Once we stop to ask why they appear different we are well on the way to realising that beauty is a good disguise. Pretty landscapes are nature’s way of tricking us into not spotting the clues, signs and patterns that lie in every scene. And when we know this trick we can beat it, we can look past it and find the clues.
The water may be the same compound but it is behaving differently and its relationship with land will be different in every place we travel to. Take the colour of water for example, every area of water will have its own colour. Most range between blue, green and grey. But there are surprises out there, like the salty Lake Hillier in Australia or Lake Setba in Senegal, that have both been colonised by an alga called dunaliella salina, turning these lakes bright pink.

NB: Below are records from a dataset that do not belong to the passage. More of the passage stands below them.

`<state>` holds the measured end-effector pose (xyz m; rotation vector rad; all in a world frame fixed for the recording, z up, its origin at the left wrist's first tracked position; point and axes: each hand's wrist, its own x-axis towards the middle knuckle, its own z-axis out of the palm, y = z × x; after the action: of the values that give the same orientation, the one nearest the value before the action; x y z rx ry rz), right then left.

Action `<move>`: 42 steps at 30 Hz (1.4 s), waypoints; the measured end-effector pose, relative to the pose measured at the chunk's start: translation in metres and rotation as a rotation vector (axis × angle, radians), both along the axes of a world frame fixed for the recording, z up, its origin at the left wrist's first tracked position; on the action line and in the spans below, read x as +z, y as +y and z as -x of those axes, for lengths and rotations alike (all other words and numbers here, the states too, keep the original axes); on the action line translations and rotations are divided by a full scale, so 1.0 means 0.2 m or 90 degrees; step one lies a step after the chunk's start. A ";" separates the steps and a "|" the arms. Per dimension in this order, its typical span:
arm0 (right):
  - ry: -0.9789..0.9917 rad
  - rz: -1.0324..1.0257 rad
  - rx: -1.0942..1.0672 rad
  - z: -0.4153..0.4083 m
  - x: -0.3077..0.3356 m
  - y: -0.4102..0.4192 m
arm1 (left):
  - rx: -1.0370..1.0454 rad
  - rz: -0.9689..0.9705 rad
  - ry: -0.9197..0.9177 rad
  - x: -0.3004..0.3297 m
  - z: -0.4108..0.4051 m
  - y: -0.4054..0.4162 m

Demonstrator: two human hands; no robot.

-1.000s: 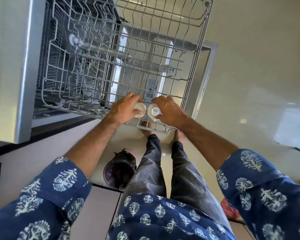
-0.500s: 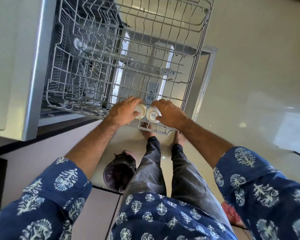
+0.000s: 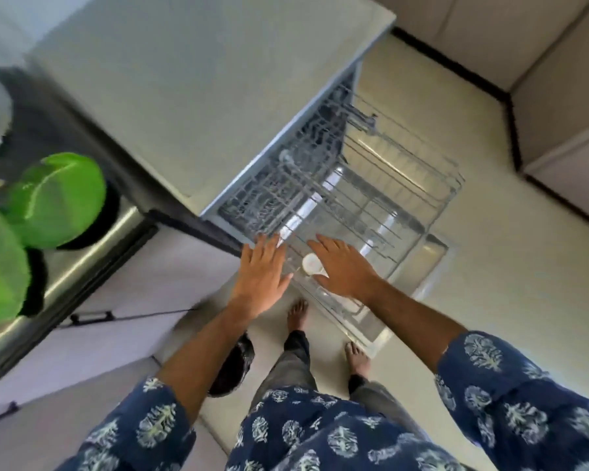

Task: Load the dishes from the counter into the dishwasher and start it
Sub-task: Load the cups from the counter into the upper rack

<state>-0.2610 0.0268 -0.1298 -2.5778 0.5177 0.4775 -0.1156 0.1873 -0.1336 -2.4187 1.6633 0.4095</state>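
Observation:
The dishwasher's wire rack (image 3: 405, 185) is pulled out over its lowered door (image 3: 432, 253). A small white cup (image 3: 312, 264) sits upside down at the rack's near corner, partly covered by my right hand (image 3: 346, 266), which hovers over it with fingers straight. My left hand (image 3: 264, 271) is beside it at the rack's near left edge, fingers spread and holding nothing. A second cup is not visible. The view is blurred by motion.
The grey counter top (image 3: 201, 96) runs above the dishwasher. Two bright green dishes (image 3: 58, 198) lie at the left by a steel sink (image 3: 82, 253). A dark bin (image 3: 232, 368) stands on the floor by my bare feet. Cabinets line the right wall.
Both hands let go of the two small cups and opened above the rack. The camera swung back and left, bringing the counter and green dishes into view.

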 end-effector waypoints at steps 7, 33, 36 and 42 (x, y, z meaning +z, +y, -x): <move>-0.121 0.108 0.332 -0.17 0.33 0.27 | 0.347 0.072 -0.061 0.33 0.24 0.61; -0.421 -0.013 1.086 0.14 1.08 3.44 | 1.222 0.082 -0.330 1.03 2.09 3.33; -0.443 -0.035 1.150 0.28 1.15 3.77 | 1.317 0.101 -0.337 1.05 2.30 3.55; -0.447 -0.049 1.255 0.41 1.18 4.33 | 1.421 0.144 -0.270 1.05 2.46 3.94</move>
<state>-0.3420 0.8918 0.1057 -2.0166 -2.2528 0.0299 -0.6085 0.9745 0.0763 -2.8389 -1.6148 -0.1683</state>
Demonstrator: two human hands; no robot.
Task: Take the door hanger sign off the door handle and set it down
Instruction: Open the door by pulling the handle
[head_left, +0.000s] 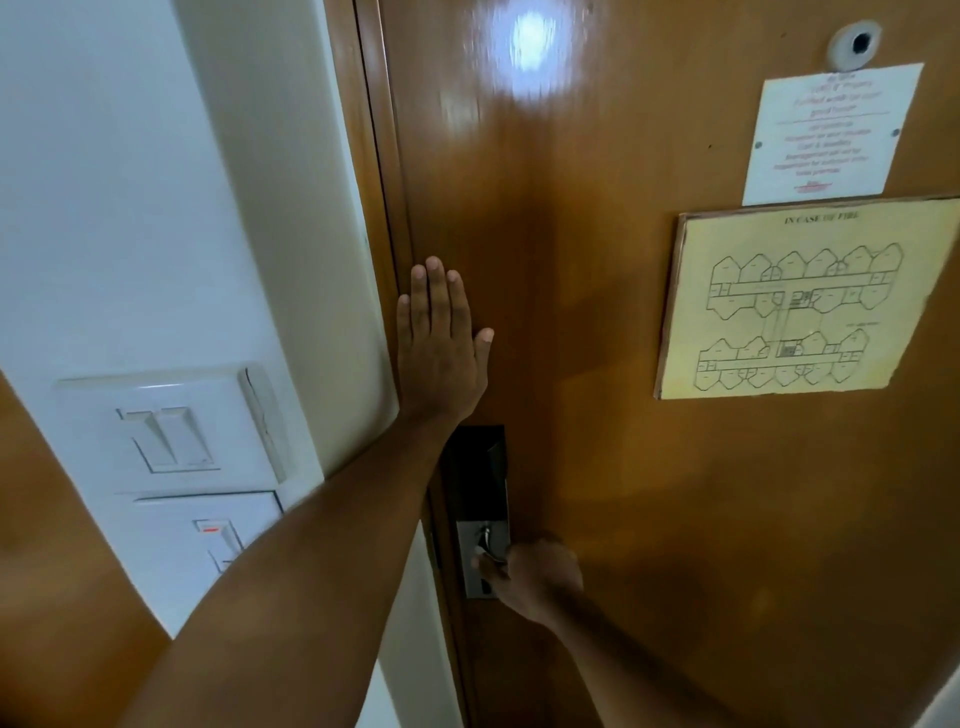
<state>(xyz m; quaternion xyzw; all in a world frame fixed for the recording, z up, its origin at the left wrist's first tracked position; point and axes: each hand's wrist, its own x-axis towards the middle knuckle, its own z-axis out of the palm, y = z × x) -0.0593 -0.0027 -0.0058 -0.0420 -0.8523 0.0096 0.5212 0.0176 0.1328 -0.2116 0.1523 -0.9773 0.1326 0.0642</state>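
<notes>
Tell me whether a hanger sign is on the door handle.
No: the right hand grips the handle, and no sign shows there.

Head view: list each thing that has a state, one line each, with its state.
Door: shut against its frame.
Door handle: gripped; no hanger sign visible on it.
Left hand: flat on the door, fingers straight.
Right hand: closed around the door handle.
Fire plan: fixed to the door.
Upper switches: position unclear.
Lower switch: red mark showing.

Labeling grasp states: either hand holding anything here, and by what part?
Right hand is closed around the door handle at its lever. Left hand holds nothing, flat on the door. No hanger sign visible.
</notes>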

At sea the colour of water has been used as a map for thousands of years and still is. Even in the age of GPS, it is much easier to pick your way through reefs in a small boat by using the colours you see than it is by staring at a screen. In fresh water scientists have developed a scale, called the Forel-Ule scale, to help decode the meaning of the colours we see. From the low nutrient waters that are indigo blue, to cola brown, which indicates very high concentrations of humic acids.
Some of the most interesting clues we will see will be found in patterns. Whenever a series of ripples of waves bump into something, they create a whole new set of patterns. We have all seen these patterns a thousand times, they are in every pond, lake, river and ocean we look at, but you have to know what to look for to make sense of them.
If ripples hit a stone in a pond, or great swell bumps into an island, the same patterns are formed. First the waves are reflected and these then bump into the incoming waves. This creates one unique pattern. Next the waves will bend and wrap around the island, because of a process called refraction, creating another pair of patterns on either side. Then there is an area of calm on the sheltered side of the island and finally there is my favourite pattern, where the the refracted waves meet each other once more on the far side and create a new cross-hatch pattern.
These patterns are very easy to spot once you know what to look for. And each time you see them you are tuning into the skill used by expert natural navigators, like the Pacific Islanders, who would sense these patterns in their outrigger canoes and use them to work out where invisible land was.